Drilling and logging
Although the exploration process yields much data concerning the potential presence of oil and natural gas, the only way to know for sure is to drill a test well (also known as an exploratory well).

As a company drills exploratory wells, it performs tests on the formations penetrated. The data gathered through such tests, including detailed physical properties of the formation, are used to evaluate whether commercial amounts of oil and/or natural gas are present. The process of obtaining and recording information pertaining to downhole conditions is known as logging.

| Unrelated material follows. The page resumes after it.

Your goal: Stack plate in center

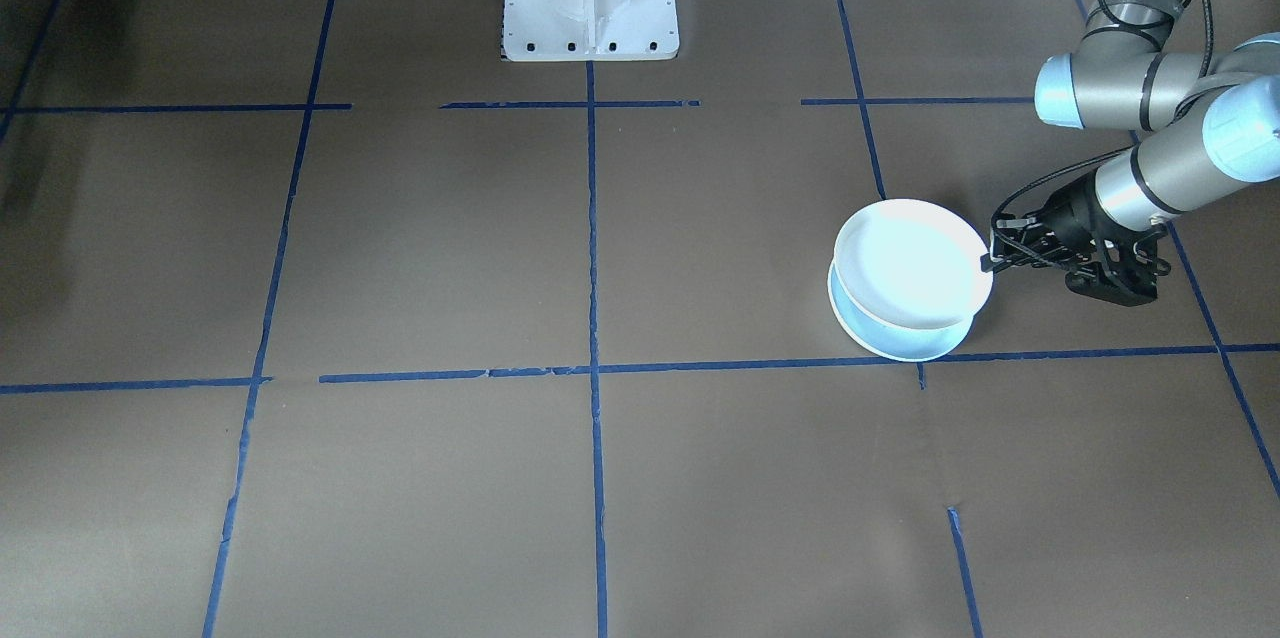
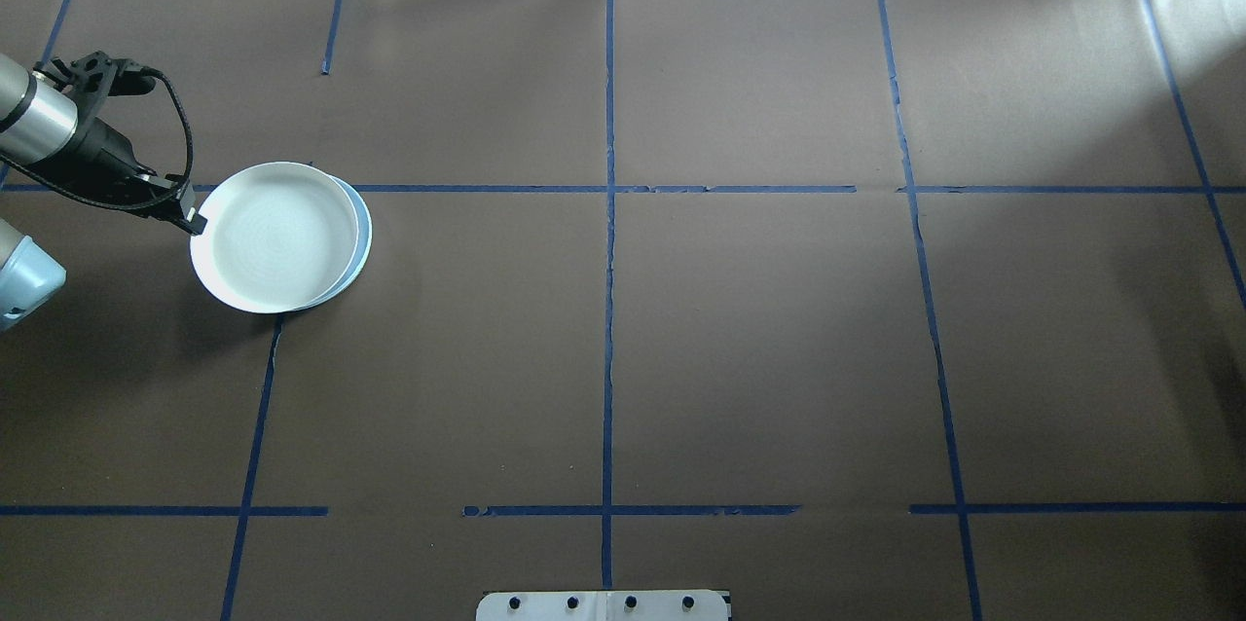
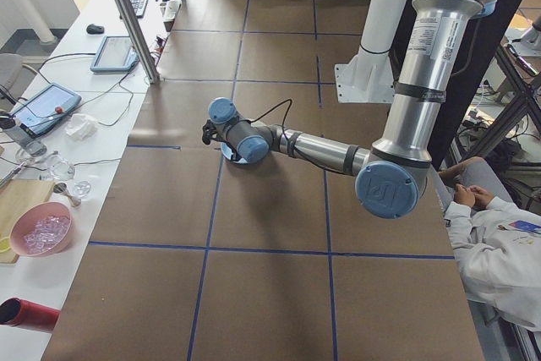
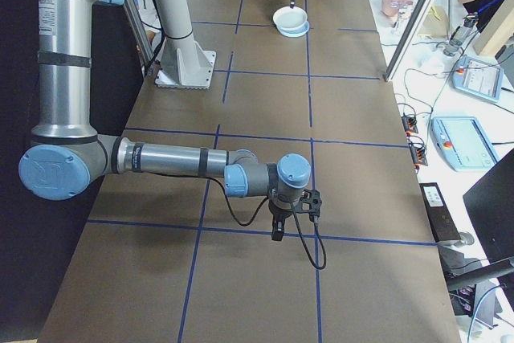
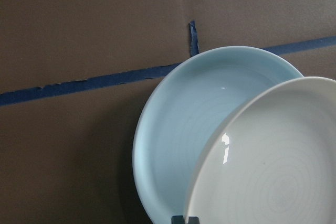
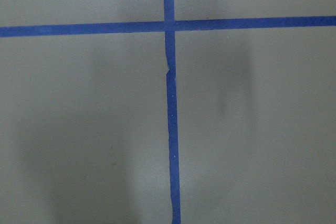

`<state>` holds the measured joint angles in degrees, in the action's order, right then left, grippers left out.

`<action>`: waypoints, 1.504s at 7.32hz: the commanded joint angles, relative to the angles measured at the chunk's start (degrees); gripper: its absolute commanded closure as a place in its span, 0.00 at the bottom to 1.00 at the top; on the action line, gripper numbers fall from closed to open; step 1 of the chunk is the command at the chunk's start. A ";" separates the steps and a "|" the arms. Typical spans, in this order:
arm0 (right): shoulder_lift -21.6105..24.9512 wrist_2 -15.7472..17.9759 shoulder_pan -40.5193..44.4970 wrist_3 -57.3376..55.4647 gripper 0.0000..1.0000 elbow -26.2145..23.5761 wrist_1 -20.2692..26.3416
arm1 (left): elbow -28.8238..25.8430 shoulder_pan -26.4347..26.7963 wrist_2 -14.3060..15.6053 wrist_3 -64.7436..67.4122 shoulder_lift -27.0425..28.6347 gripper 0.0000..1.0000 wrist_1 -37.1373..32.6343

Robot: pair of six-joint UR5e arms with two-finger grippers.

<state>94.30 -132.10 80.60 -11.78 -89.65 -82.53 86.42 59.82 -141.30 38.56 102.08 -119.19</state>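
White plate (image 5: 273, 161) nearest the left wrist lens, cut off at right and bottom edges, overlapping and hiding part of the light blue plate (image 5: 178, 129) beneath. Left gripper (image 1: 990, 258) pinched on the white plate's rim, far toward the table's (image 2: 681, 329) left side. Right gripper (image 4: 277, 234) seen only from the side; open or closed, cannot tell.

Pale blue round ceramic plate (image 2: 362, 241) mostly hidden under white round ceramic plate (image 2: 275, 237); cropped by left wrist frame edge.
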 commanded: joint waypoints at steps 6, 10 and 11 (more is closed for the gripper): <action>0.00 0.00 0.00 0.00 0.00 0.00 0.00 | -7.13 0.91 -1.61 2.48 3.65 1.00 -4.12; 0.00 0.00 0.00 0.00 0.00 0.00 0.00 | -7.58 0.82 -1.70 2.48 3.92 0.28 -4.12; 0.00 0.00 0.00 0.00 0.00 0.00 0.00 | -7.58 0.82 -1.61 2.31 3.83 0.22 -4.12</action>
<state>94.31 -132.10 80.61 -11.78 -89.65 -82.53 78.90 60.65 -142.98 41.00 105.95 -123.31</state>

If commercial amounts of oil and/or natural gas are found in a test well, the process moves to the completion stage.

Completion
If a well is determined to contain commercial quantities of oil and/or natural gas, it must be "completed" before production can begin. In other words, one or more flow paths must be constructed for the hydrocarbons to travel between the reservoir and the Earth's surface.

Casing - steel pipe - is used to line the raw hole made by the bit in the formations. This lining keeps the hole from caving in, and once cemented, keeps fluids from migrating to another formation. Tubing, also made of steel, is the pipe through which the oil and/or natural gas flows to the surface. Together, casing and tubing typically represent the second largest expense of drilling and equipping a well, after payments to contract drillers.

Lifting
Several different methods are used to bring (or lift) oil and/or natural gas to the surface. The appropriate method depends on whether oil and/or natural gas are being produced and on the formation's characteristics. Due to the heavy, viscous nature of crude oil, most producing oil wells require some kind of artificial lifting system. A small percentage of completed oil wells flow freely without any stimulus at first because of built-up pressure in the reservoir. By comparison, natural gas is much lighter, and many gas wells are produced by the natural pressure gradient throughout the formation.

There are three stages of lifting, which require different mechanical systems. During primary recovery, oil is pushed to the surface using pumps and the reservoir's natural pressure. Secondary recovery involves driving out oil by stimulation, usually through the injection of water or natural gas. Methods of tertiary (or enhanced) recovery include injecting carbon dioxide, steam, or chemicals into a formation. Fire flooding, or combustion, may also be used to increase the flow.

MIDSTREAM OPERATIONS: TRANSPORTATION AND STORAGE

Once extracted, crude oil must be moved from the wellhead to the refinery. Since crude oil and refined products are liquids, they can be transported internationally in barges or tankers. On land, crude oil and refined products are usually transported by pipeline, truck, or rail.

In contrast, natural gas usually moves via pipeline from the producer to the gatherer or transmission company, and then to the distributor. Gas gatherers are primarily engaged in the collection of natural gas at the wellhead from producers or from field lines for delivery to a natural gas processing plant or some central point; they also provide compression, dehydration, and/or treating services.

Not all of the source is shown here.